O Alto Comissariado para as Migrações (ACM) estava onde [quando fomos detidos]? Onde estavam os partidos? Todos? Não tentem tirar o saldo político agora porque depois do debate parlamentar as nossas vidas continuam. A nossa vida não pode ser um momento em que se tira um saldo político e durante dois anos não se faz nada. O ACM reagiu após 72 horas. O que é que os partidos que atribuem o monopólio do racismo à direita andam a fazer? O problema é que o racismo está tão entranhado na sociedade que ninguém quer arriscar a sua pele pelo negro. E muitas vezes nem sequer querem deixar o negro falar por ele próprio.

Na Cova da Moura e noutros bairros o negro não é visto como um ser humano. São práticas institucionais e individuais. O negro não é abarcado pelo suposto Estado de direito. Há uma linha que divide o que é zona de “ser” e de “não ser”.

A zona do “ser” é onde há direitos, onde os sindicatos podem negociar, discutir, há diálogo e proximidade para conversação – e em alguns casos até há consenso. Na zona do “não-ser”, que é onde nós estamos, não há essa possibilidade. A tentativa de um jovem negro questionar a autoridade ou citar as leis é vista como desacato.

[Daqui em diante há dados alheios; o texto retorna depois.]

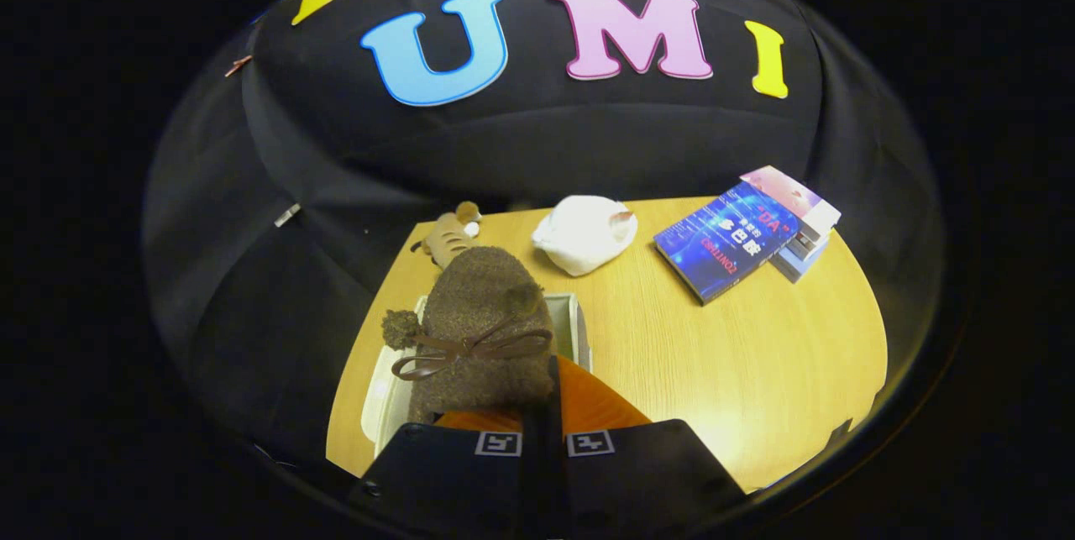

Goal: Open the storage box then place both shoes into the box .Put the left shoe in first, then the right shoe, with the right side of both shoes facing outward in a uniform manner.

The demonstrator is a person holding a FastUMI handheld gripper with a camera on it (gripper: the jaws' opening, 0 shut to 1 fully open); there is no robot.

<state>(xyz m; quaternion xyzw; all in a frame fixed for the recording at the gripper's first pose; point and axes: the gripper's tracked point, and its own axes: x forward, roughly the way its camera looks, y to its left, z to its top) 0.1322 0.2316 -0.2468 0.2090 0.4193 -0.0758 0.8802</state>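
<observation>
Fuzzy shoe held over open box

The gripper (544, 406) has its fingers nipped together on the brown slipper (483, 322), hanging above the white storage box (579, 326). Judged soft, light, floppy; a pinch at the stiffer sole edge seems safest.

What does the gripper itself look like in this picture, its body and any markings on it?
The gripper has a broad, dark, boxy body across the bottom of the view, with small round screw holes near its corners. Two square white tags with black square patterns sit side by side on its front edge, one on each half. A narrow dark slot runs between the halves, and the fingers stand close together.
</observation>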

Num corpo destituído de humanidade alguém que tem poder pode fazer o que quiser. Como é que se organiza o território onde as pessoas vivem? A questão do negro é colocada como um problema de segurança, de polícia, de saúde social. Estou a falar da sociedade portuguesa. Reparem na exploração laboral. É a própria sociedade que tem essa consciência porque, quando existem brancos que estão a ser explorados, diz-se: “estou a trabalhar que nem um preto”?

Porque é que o patrulhamento nestas áreas é musculado? Porque é que isto acontece? Será que superámos a ideologia colonial? Durante séculos o negro foi transformado em mercadoria e em homem-ferramenta. Foi uma prática de todas as instituições, consolidada pelo discurso pseudocientífico de todas as áreas das ciências sociais e biológicas. Tivemos mais tarde o Código do Indigenato, o trabalho forçado nos territórios colonizados até 1974. E, de repente, fizemos uma revolução e dizemos que somos uma sociedade pós-racial? Estamos a assistir ao resquício do colonialismo, às suas continuidades: o fim oficial do colonialismo não significa o seu fim. O Estado português é um estado racial, há uma hierarquia. Isto não vem de agora, é antigo.

O despacho até pode ser uma coisa positiva, mas não chega. É muito pouco. E não devemos sentir como caridade: é o dever deles fazer justiça, analisar os factos, investigar e chegar a uma conclusão. Não se pode olhar para este caso como sendo isolado. Toda a sociedade deve perguntar: vai reconhecer e vai resolver este problema? Porque isto não é um problema da Cova da Moura, isto é um problema de Portugal."